I took one and it was so easy. If you have a test try to google the questions and the answers may come up.


----------



## Xande (Jul 18, 2011)

yeah most people above have described online courses pretty accurately. I didn't feel that I learned as much as being in class, haha but even in class I would just learn the necessary to get a good grade then forget it so ehh I wouldn't worry about it too much.


----------



## seafolly (Jun 17, 2010)

Depends on the class. I took calculus and chemistry online through my university and that was much more challenging to teach myself than, say, psychology. If you have a good textbook and have the ability to manage your time you're fine. You say you're in grad school so obviously you're a decent academic. I would never make a broad sweeping statement about them as each I've taken has been a unique experience depending on the instructor, material, and textbooks not to mention evaluation. If there are regular assignments you're naturally going to keep up with it. If it's only a midterm and a final, well, a lot of people would leave learning up until the last minute. Like me. You'd have to talk to someone who's taken the class. Some professors mark harder knowing you have Google for tests. Some make the exams easier. As I said it really depends!
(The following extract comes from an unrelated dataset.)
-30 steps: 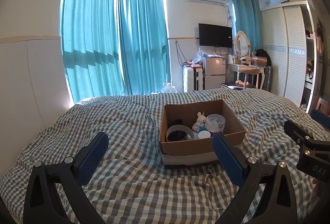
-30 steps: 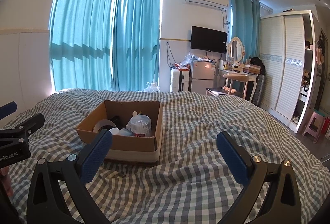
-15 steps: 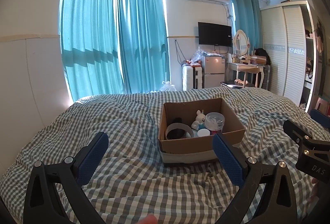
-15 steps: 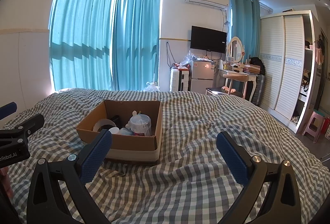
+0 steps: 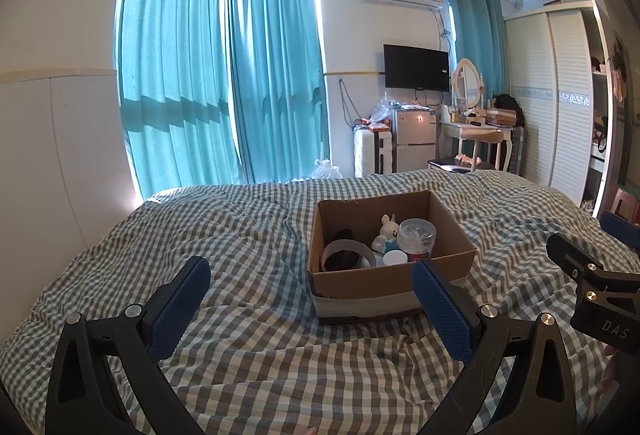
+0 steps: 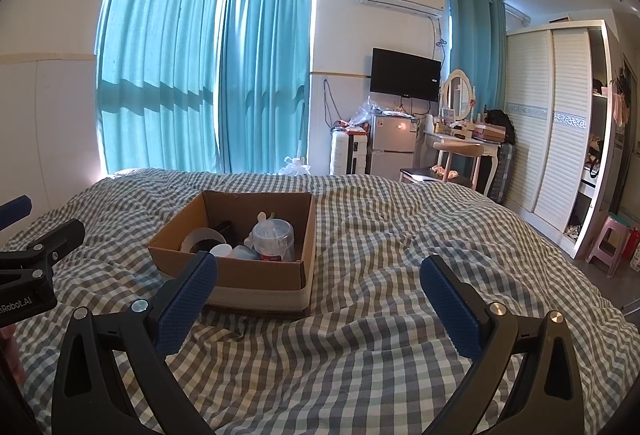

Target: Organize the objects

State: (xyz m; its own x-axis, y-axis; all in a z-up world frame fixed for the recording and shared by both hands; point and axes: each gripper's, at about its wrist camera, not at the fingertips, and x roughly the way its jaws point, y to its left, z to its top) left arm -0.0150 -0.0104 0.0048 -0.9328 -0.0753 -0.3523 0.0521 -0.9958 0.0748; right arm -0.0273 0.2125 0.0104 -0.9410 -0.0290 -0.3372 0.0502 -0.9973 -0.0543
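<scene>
Cardboard box (image 5: 384,285) on bed; right gripper (image 5: 600,299) marked "DAS", jaws apart.

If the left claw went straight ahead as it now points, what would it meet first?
Probably the checked bedspread; the open left claw aims just left of the cardboard box, though depth is unclear.

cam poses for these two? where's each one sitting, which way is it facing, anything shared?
Left wrist: rides the left hand-held gripper, low over the checked bed, facing the cardboard box ahead-right; own open fingers show, right hand-held gripper at right edge.
Right wrist: rides the right hand-held gripper, same height, box ahead-left; own open fingers, left gripper at left edge.
Shared: box, bed, teal curtains, TV, wardrobe.
</scene>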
For me, the "risk" is worth not having to go to class for the courses that don't have lab components. As a science major not everything can be done online but I do it when I have the option.


----------



## northstar1991 (Oct 4, 2011)

I've taken a couple of online classes before and did really well. It takes a lot of motivation. The ones I took had weekly deadlines for completeing assignments and posting in the forums. My advice is to check frequently if you have assignments.


----------



## J87R (Dec 20, 2011)

As long as you don't slack off from your assignments and due dates you'll do fine! Try to make some time everyday to do your work so you'll have to constantly remind yourself by looking at the syllabus. Other than that, I've known people fail an online course because they didn't do their work. So do your work and you'll do good.


----------



## anthrotex (Oct 24, 2011)

I've taken a few classes online. Back when I wasn't very good at self-motivation and will power, I did horribly. But the most recent online classes I've taken were last year through the University of North Carolina in Chapel Hill, and I made an A in one class and a B in the other. It really is all about doing the work by the deadline. Teachers also expect you to put a little more time into papers and discussions since there isn't a class to sit through. There's more reading, since they can't lecture. I say to try it out, and if after a month or two you don't think you're going to do well, drop.


----------